### Your task
Only a number is wanted here. Tally the lines of the data that contain "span".

--- Supplied data Enclosed Below ---

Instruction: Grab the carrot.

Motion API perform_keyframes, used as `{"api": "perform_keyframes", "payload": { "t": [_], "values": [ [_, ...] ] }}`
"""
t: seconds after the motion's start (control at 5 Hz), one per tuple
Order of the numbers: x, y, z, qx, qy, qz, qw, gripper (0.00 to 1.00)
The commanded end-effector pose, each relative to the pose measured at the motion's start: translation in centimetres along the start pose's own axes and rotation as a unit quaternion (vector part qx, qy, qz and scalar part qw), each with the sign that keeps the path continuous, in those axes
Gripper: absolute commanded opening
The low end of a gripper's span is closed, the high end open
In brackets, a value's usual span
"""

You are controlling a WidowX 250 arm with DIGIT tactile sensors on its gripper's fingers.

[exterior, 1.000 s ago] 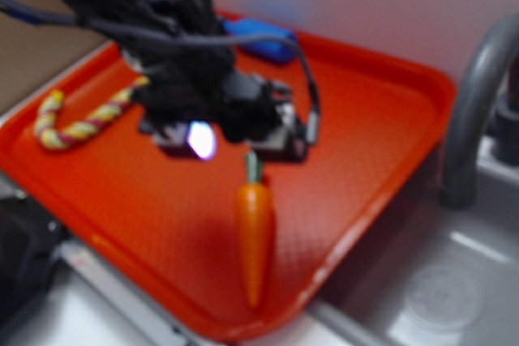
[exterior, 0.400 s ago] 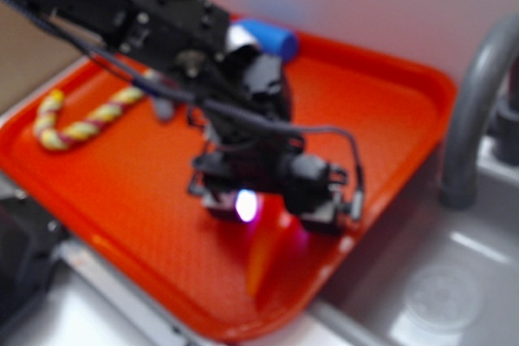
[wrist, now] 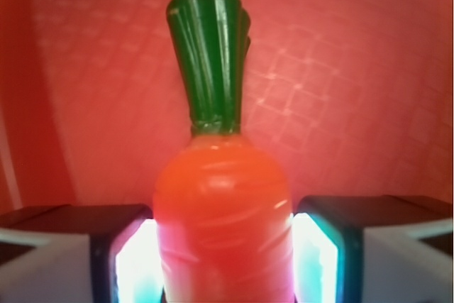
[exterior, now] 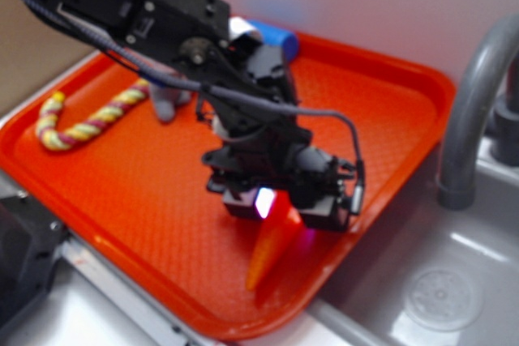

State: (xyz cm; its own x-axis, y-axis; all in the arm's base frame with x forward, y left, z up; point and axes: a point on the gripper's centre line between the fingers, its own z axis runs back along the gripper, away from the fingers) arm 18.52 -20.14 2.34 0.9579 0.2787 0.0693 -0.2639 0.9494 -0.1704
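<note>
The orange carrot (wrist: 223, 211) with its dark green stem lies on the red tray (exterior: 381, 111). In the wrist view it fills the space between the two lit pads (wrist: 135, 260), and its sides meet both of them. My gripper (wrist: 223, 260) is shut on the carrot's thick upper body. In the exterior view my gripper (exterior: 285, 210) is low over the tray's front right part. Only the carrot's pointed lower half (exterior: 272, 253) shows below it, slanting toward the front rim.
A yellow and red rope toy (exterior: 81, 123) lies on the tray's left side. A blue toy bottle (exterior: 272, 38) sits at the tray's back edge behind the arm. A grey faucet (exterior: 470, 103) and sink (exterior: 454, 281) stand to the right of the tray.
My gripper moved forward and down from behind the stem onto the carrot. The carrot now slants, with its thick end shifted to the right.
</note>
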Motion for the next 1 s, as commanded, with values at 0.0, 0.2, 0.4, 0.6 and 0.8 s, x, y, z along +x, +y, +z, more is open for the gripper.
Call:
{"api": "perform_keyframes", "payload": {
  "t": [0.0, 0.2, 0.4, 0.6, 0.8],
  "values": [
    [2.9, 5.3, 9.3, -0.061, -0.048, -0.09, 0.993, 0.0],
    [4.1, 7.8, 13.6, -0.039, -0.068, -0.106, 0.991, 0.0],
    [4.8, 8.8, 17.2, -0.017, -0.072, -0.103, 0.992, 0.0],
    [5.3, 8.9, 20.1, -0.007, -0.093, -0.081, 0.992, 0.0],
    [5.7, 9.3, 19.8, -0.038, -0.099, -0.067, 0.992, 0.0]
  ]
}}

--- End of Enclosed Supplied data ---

### Solution to this task
2